» PROBLEM DESCRIPTION:
Find the lines of the material below that include the string "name", then copy each one.

※ ※ ※

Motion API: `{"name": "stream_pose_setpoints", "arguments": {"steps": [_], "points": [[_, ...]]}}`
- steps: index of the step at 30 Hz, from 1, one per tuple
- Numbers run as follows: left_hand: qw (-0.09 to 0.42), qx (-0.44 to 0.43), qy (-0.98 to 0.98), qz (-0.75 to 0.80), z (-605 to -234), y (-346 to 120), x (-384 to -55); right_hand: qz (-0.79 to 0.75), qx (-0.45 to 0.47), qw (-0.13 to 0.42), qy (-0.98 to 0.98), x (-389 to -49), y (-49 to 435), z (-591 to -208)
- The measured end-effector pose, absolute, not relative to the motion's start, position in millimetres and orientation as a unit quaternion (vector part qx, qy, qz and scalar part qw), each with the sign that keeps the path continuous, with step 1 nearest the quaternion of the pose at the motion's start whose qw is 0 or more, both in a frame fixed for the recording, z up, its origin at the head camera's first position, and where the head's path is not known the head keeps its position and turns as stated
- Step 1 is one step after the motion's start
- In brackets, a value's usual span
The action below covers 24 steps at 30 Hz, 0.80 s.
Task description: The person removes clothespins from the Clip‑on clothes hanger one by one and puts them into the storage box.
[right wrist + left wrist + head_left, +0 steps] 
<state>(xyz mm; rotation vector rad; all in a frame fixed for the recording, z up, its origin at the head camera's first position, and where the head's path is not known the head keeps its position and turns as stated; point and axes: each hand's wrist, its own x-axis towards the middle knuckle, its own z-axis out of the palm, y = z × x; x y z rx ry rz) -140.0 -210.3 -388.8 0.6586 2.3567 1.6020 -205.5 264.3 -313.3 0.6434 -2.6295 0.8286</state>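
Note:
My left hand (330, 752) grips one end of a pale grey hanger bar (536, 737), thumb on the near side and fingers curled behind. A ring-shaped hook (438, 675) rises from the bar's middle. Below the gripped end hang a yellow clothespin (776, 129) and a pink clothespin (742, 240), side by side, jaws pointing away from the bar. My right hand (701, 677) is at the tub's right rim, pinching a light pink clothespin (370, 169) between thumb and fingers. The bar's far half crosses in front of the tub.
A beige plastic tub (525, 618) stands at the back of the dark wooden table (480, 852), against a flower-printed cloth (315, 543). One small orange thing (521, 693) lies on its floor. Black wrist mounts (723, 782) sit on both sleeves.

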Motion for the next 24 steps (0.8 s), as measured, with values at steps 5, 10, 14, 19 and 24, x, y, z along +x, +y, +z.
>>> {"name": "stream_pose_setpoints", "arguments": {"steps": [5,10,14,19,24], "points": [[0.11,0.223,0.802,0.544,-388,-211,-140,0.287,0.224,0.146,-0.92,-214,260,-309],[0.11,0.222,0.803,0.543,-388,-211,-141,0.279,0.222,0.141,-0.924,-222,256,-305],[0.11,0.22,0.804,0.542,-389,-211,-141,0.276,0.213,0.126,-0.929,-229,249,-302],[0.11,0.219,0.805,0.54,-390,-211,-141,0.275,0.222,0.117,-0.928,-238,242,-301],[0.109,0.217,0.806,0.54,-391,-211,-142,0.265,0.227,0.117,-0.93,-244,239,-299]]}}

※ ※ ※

» REPLY:
Motion API: `{"name": "stream_pose_setpoints", "arguments": {"steps": [_], "points": [[_, ...]]}}`
>>> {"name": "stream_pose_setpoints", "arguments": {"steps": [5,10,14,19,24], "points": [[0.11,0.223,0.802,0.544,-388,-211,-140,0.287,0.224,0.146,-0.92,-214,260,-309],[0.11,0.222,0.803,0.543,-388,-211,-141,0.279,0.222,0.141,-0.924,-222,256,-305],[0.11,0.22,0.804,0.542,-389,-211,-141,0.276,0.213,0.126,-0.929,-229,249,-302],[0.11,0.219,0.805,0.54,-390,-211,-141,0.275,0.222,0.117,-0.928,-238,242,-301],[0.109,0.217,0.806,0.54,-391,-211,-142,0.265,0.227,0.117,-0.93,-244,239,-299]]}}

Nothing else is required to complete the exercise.